(Elisa Moro)

“Arrossirà la luna, impallidirà il sole, perché il Signore degli eserciti regna sul monte Sion” (Is 24,23): l’Evangelista Marco propone, in questa complessa pericope (Mc. 13,
24-32), uno sguardo definitivo, escatologico, cioè dei tempi ultimi, di tutta la creazione.

Il “Figlio dell’uomo”, Cristo stesso, si esprime, riprendendo molti passi profetici, attraverso immagini cosmiche apocalittiche, dove “il sole si cambierà in tenebre e la luna in sangue” (Gl 3,4), ma cambiando tuttavia il centro: è Lui stesso, il mistero della Sua persona e della Sua morte e risurrezione, a rivelare il senso di questi eventi e a permettere una riflessione profonda e autentica alla luce della fede.

“In quei giorni, dopo la tribolazione, il sole si oscurerà..le stelle cadranno dal cielo” (v. 24.25): segni cosmici accompagnano l’annuncio del ritorno definitivo del Signore, del “dies illa”, – quel giorno – quello della “realizzazione definitiva dell’unità del genere umano, voluta da Dio fin dalla creazione” (CCC n 1045). Le stelle perderanno la loro luce, il sole non illuminerà più: tutta la creazione verrà resa partecipe di questo evento, così come ora “attende con impazienza … e nutre la speranza di essere lei pure liberata dalla schiavitù della corruzione” (Rm. 8, 19).

Beda il Venerabile, commentando questo brano, intende cogliere un significato più spirituale: la luce non verrà a mancare, ma “sopraggiungerà lo splendore della vera Luce perenne” (Comm. Marco, 14), quella di cui gli astri sono solo un pallido riflesso. Un cielo ‘che finisce’ deve portare ad un passo ulteriore nella vita di fede: le cose del mondo devono lasciare spazio a ciò che davvero conta; il sole lascia spazio alla luce di Dio, che accoglie e raduna l’intero universo, poiché “solo Dio basta… Chi ha Dio ha tutto” (Santa Teresa d’Avila).
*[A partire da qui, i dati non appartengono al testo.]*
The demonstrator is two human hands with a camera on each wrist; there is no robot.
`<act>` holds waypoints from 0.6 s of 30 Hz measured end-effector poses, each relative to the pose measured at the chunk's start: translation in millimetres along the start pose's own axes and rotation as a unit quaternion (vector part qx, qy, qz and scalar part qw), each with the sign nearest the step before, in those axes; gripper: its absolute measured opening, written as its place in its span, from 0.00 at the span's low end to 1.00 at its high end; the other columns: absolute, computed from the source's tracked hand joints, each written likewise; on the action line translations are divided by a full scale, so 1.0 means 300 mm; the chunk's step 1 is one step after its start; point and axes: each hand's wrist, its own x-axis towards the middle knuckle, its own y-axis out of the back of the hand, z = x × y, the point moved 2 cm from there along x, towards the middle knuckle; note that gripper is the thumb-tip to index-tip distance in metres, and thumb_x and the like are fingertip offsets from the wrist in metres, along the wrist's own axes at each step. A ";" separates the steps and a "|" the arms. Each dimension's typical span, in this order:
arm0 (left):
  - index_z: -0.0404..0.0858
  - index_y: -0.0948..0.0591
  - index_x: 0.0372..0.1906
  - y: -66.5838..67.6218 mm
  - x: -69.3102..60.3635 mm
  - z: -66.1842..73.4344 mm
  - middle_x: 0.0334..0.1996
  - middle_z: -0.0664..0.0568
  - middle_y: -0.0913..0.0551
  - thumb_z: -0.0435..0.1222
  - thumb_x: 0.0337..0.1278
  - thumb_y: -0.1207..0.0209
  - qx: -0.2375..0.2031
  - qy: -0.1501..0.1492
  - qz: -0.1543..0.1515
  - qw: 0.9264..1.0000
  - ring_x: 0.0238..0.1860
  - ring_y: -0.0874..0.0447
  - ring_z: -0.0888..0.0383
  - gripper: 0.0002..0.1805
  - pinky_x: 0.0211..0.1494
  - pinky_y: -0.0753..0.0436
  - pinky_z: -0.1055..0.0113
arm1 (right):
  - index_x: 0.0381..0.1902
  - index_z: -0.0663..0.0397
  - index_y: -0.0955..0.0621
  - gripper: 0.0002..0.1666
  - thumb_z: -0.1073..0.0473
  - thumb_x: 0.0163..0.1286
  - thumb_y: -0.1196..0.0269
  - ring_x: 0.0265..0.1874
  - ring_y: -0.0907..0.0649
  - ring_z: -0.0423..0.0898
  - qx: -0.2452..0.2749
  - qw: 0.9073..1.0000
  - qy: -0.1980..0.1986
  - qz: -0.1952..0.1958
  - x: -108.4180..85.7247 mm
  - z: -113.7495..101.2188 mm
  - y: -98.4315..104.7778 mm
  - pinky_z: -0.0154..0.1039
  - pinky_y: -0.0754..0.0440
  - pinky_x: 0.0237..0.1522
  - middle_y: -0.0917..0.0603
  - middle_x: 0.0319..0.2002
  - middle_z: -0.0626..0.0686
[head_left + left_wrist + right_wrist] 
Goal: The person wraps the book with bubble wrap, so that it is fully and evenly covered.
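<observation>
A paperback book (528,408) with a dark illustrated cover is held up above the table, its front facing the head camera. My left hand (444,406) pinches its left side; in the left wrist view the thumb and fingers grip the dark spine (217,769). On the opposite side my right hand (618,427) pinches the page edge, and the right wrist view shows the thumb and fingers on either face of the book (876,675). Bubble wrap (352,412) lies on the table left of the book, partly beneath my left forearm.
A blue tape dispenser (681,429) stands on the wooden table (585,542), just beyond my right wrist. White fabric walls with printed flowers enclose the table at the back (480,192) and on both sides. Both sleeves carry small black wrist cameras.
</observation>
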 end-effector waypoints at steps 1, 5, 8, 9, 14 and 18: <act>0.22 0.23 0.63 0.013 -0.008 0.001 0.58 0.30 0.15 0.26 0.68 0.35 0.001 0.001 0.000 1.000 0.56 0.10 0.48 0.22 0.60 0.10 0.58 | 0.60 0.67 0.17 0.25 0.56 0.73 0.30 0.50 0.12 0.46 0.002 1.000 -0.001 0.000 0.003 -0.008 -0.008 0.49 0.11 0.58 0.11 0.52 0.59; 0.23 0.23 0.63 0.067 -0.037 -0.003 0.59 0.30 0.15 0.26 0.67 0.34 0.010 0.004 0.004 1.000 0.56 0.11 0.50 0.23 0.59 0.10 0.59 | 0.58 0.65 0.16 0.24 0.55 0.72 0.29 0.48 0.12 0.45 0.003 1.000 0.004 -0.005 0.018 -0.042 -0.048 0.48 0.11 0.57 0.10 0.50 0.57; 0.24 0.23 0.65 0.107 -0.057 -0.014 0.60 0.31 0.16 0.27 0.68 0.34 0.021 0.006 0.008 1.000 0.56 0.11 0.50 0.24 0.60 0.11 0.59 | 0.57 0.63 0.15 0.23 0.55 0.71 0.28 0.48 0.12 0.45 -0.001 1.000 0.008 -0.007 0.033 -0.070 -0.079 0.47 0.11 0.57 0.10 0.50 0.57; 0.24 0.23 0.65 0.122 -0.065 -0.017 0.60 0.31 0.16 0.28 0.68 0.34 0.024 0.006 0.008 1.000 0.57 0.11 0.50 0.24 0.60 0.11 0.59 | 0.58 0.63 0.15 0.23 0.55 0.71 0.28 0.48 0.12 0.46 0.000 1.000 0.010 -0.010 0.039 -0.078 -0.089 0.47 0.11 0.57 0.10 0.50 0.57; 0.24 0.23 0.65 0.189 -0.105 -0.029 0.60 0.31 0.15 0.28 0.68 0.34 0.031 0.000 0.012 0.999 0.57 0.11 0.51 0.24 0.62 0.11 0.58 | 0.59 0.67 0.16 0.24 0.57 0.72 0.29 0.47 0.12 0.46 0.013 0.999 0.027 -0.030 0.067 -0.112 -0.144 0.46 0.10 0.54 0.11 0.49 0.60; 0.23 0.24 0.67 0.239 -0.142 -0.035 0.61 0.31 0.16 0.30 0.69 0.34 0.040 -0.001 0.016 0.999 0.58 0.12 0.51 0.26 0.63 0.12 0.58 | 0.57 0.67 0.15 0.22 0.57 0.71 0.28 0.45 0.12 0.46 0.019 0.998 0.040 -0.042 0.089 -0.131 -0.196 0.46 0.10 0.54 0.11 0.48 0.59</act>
“Le mie parole non passeranno” (v. 31): la Parola di Dio è all’origine della creazione: tutte le creature, “a partire dagli elementi cosmici, obbediscono ed esistono in quanto chiamati da essa” (Benedetto XVI, 18/11/2012). La potenza della Parola si è manifestata massimamente in Gesù Cristo, nelle Sue parole concrete di uomo e, tuttavia eterne, di Figlio del Padre, trasmesse dalla Chiesa ad ogni uomo.

Ecco la sfida lanciata continuamente alla Chiesa: essa “si converte a Cristo quando legge i segni dei tempi”, ponendosi in ascolto della Parola, “ma non quando diventa simile a “questo mondo” che passa” (Giovanni Paolo II, 23/3/1980).

(Mc 13,24-32) In quel tempo, Gesù disse ai suoi discepoli: «In quei giorni, dopo quella tribolazione, il sole si oscurerà, la luna non darà più la sua luce, le stelle cadranno dal cielo e le potenze che sono nei cieli saranno sconvolte. Allora vedranno il Figlio dell’uomo venire sulle nubi con grande potenza e gloria. Egli manderà gli angeli e radunerà i suoi eletti dai quattro venti, dall’estremità della terra fino all’estremità del cielo. Dalla pianta di fico imparate la parabola: quando ormai il suo ramo diventa tenero e spuntano le foglie, sapete che l’estate è vicina. Così anche voi: quando vedrete accadere queste cose, sappiate che egli è vicino, è alle porte. In verità io vi dico: non passerà questa generazione prima che tutto questo avvenga. Il cielo e la terra passeranno, ma le mie parole non passeranno. Quanto però a quel giorno o a quell’ora, nessuno lo sa, né gli angeli nel cielo né il Figlio, eccetto il Padre».